Notably, the one creditor that was paid back in full — in 2006 — was the International Monetary Fund, to which Argentina owed $9.8 billion dating to the 1990s.

A lesson for Greece is “whereas the commercial creditors are expected to take a haircut, the official creditors like the I.M.F. are not willing to,” said Robert S. Koenigsberger, chief investment officer with Gramercy, an emerging markets investment manager.

“That is how commercial creditors get subordinated and bear the brunt of these failed bailouts,” Mr. Koenigsberger said.

Since paying off the International Monetary Fund, Argentina has not borrowed from the fund. That has enabled the Kirchner governments to avoid the agency’s typical prescription of cutting state spending.
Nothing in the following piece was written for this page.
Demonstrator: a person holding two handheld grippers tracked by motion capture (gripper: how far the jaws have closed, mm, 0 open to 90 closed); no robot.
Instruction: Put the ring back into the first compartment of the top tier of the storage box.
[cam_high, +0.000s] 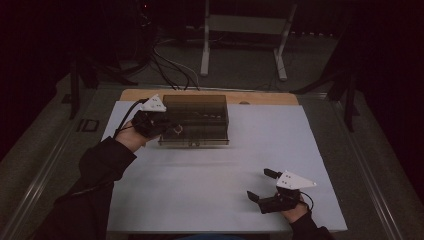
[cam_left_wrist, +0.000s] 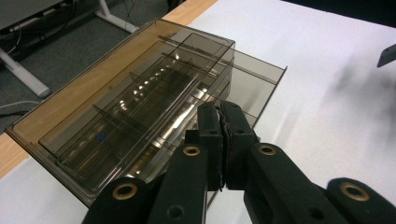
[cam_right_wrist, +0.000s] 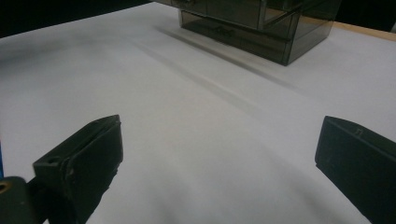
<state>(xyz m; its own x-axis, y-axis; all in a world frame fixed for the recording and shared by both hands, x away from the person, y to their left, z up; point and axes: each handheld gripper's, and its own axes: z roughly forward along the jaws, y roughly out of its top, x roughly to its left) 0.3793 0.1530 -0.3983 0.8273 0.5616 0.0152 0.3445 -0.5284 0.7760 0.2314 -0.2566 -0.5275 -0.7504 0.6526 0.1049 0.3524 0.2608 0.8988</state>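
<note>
Smoky brown see-through plastic makes up the drawer box (cam_high: 196, 120) that sits at the far left of the white sheet (cam_high: 210, 180), its back edge over the bare wooden strip of the table (cam_high: 260, 97). My left arm, in a dark sleeve (cam_high: 95, 180), reaches up from the near left edge, and my left hand (cam_high: 131, 136) brings the left gripper (cam_high: 170, 129) against the box's left front corner. In the left gripper view its black jaws are pressed together, pads meeting just over the box's front edge; I cannot tell whether anything thin is pinched between them. A shallow drawer (cam_left_wrist: 254, 88) stands pulled out beyond the jaws, and thin dividers split the box's top tray into long compartments, glossy with reflections. My right hand (cam_high: 295, 212) rests low at the near right of the sheet, well apart from the box. The right gripper (cam_high: 263, 186) points left, its blocky matte jaws spread wide over bare sheet, holding nothing
</note>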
For Greece, which agreed last year to reduce government spending as a condition for a bailout package from the monetary fund and the European Union, the austerity measures are now a big source of social discord.

The Argentine government has maintained hefty subsidies on energy and some food to avoid public discontent — steps that would be anathema to the monetary fund. But again, it is high commodity prices that have helped let Mrs. 

Kirchner maintain popularity at home through generous government outlays.

Argentina has been trying to lay the groundwork to begin borrowing again on global markets.

One big piece of unfinished business would be settling a debt of as much as $9 billion it still owes to the Paris Club of creditor nations — a group of 19 countries with some of the biggest economies. Argentina’s economy minister, Amado Boudou, has said his nation expects to reach a settlement by the end of this year.

Even if Argentina can go back into the global debt markets, though, analysts say it will probably have to pay interest rates as much as twice what its neighbor Brazil pays. Brazil’s 10-year bonds are at 4.5 percent.

And yet — buoyed by its ability to devalue its currency back during the crisis — Argentina’s economy is growing.

Miguel Faraoni, who heads Faraoni y Lo Menzo, a toymaker here, said he could not compete in the 1990s, when Argentine toy production fell to a flood of Chinese products. He considered bankruptcy around 2001 when he was employing only six workers, down from 30 in 1990.

Today he has 40 workers, and Argentina’s toy industry has a 40 percent share of domestic sales, up from 10 percent in 2001. “We are working 24 hours a day to meet domestic demand,” Mr. Faraoni said.

Brukman, a factory that make men’s suits here, survived after workers took control in 2002 when the family owners decided to call it quits. After skirmishes with the police, the workers eventually won the right to form a cooperative.

“We lived in terror of change in the late 1990s, that we would lose our jobs,” said Matilde Adorno, 68, a manager. 

“Today we have a lot of work, so much that we can’t fill the orders.”

In the end, Argentina may have one more lesson to teach Greece: the danger of fatalism.

“A lot of people were saying that Argentina would never recover, that the peso would never regain value, that this country was damned,” said Mr. Kerner, the analyst. “And it didn’t happen.”